◆ **Directions**
Lines to return, exactly: from the line with "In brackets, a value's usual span" to the line with "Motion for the" in the entries below, both included.

::::::::

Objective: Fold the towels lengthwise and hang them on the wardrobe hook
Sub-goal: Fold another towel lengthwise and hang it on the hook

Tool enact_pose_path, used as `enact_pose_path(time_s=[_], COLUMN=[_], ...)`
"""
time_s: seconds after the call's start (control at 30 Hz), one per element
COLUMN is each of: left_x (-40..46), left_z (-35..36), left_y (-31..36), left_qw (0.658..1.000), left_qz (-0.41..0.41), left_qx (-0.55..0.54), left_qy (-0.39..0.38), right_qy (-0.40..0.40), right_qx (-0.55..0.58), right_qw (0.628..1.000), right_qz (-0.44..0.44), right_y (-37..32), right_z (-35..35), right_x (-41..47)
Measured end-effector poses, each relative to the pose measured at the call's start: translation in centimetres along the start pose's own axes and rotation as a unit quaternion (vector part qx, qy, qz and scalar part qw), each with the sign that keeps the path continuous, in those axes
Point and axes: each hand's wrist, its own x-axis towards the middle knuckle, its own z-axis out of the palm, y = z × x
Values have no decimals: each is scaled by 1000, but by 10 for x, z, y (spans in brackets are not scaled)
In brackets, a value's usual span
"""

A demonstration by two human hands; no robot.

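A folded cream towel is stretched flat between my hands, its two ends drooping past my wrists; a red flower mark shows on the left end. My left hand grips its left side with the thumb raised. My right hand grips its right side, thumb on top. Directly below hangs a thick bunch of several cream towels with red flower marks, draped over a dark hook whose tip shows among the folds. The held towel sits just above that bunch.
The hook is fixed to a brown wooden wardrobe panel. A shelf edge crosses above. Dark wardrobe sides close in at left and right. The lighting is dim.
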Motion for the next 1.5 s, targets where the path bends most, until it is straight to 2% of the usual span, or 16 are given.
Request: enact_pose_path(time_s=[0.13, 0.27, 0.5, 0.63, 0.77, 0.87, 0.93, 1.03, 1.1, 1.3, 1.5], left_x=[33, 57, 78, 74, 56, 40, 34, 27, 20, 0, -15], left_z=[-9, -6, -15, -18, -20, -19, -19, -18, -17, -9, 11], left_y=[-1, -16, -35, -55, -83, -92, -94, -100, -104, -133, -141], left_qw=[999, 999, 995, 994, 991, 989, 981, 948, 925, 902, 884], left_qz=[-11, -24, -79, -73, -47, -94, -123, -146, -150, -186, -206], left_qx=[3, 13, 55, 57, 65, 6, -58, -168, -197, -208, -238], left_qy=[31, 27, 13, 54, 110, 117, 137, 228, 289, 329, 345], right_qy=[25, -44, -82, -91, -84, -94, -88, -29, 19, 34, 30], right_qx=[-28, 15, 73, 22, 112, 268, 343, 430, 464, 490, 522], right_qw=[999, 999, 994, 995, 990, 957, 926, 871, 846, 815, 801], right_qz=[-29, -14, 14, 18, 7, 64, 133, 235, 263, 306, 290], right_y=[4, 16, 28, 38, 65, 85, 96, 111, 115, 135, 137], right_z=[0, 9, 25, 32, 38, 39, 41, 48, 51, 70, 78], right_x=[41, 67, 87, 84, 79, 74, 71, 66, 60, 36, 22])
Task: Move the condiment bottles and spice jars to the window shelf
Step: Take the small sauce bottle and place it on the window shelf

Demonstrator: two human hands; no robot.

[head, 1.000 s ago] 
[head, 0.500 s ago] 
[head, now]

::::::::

◆ **Reply to the task**
In brackets, a value's usual span
"""

A demonstration by two human hands; no robot.

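A folded cream towel is stretched flat between my hands, its two ends drooping past my wrists; a red flower mark shows on the left end. My left hand grips its left side with the thumb raised. My right hand grips its right side, thumb on top. Directly below hangs a thick bunch of several cream towels with red flower marks, draped over a dark hook whose tip shows among the folds. The held towel sits just above that bunch.
The hook is fixed to a brown wooden wardrobe panel. A shelf edge crosses above. Dark wardrobe sides close in at left and right. The lighting is dim.
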Motion for the next 1.5 s, targets where the path bends most, until it is straight to 2% of the usual span, or 16 are given.

The answer to this exercise is complete.